What to work on: Within the listing below, filter for "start" and copy every matching line.

Data for the task:
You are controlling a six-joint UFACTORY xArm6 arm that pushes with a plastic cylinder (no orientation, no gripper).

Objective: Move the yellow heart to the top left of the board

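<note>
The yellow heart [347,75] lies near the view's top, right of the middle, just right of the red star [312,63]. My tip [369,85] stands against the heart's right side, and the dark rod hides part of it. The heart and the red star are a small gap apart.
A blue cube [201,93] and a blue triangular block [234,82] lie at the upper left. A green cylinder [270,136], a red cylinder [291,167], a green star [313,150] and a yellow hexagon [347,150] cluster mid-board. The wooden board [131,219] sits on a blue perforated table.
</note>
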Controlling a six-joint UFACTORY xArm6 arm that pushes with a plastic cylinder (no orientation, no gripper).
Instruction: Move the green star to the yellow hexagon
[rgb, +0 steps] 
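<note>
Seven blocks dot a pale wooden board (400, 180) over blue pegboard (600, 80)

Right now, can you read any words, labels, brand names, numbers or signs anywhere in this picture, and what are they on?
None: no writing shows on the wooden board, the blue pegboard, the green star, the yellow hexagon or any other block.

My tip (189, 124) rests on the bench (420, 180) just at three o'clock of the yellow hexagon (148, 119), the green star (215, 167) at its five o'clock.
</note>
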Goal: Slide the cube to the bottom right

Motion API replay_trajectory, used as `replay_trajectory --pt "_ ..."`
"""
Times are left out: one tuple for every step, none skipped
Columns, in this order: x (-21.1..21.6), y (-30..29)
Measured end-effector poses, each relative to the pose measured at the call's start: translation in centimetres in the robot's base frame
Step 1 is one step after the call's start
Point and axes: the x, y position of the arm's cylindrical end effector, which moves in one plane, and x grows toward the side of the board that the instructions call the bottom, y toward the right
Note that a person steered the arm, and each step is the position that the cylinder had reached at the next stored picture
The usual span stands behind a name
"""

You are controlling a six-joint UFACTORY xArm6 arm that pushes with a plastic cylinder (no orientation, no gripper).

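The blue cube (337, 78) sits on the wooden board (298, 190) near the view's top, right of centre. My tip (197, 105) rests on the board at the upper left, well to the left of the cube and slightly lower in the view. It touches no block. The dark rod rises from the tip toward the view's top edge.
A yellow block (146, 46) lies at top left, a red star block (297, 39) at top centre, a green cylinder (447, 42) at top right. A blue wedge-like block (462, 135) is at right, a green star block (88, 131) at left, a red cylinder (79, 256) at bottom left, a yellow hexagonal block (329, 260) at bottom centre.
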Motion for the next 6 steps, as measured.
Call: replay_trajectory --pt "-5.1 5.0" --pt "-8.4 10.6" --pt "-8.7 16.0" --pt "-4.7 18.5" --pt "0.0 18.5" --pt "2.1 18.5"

Response to the task:
Measured end-effector poses, each relative to the pose measured at the call's start: translation in centimetres in the robot's base frame
Step 1 is one step after the call's start

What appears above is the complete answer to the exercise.